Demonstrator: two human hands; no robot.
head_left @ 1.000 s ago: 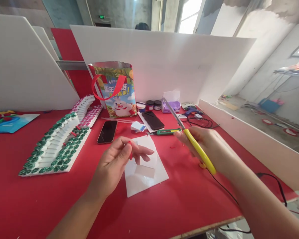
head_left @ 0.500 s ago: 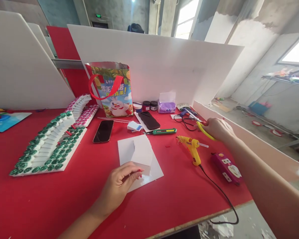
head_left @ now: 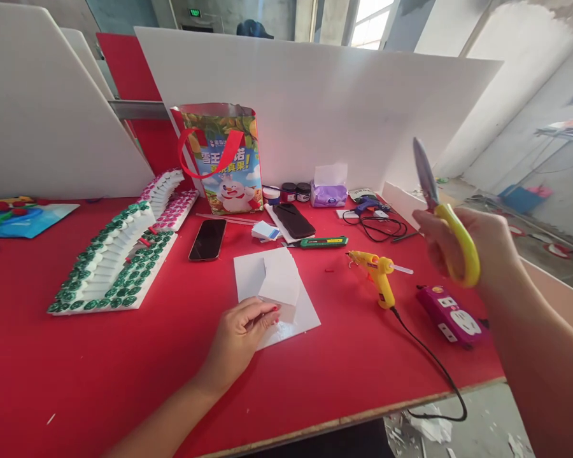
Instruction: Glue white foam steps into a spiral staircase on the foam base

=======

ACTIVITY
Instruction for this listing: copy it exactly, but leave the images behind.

TASK OUTPUT
Demonstrator: two human hands; no robot.
head_left @ 1.000 s ago: 
head_left @ 0.500 s ago: 
head_left @ now: 
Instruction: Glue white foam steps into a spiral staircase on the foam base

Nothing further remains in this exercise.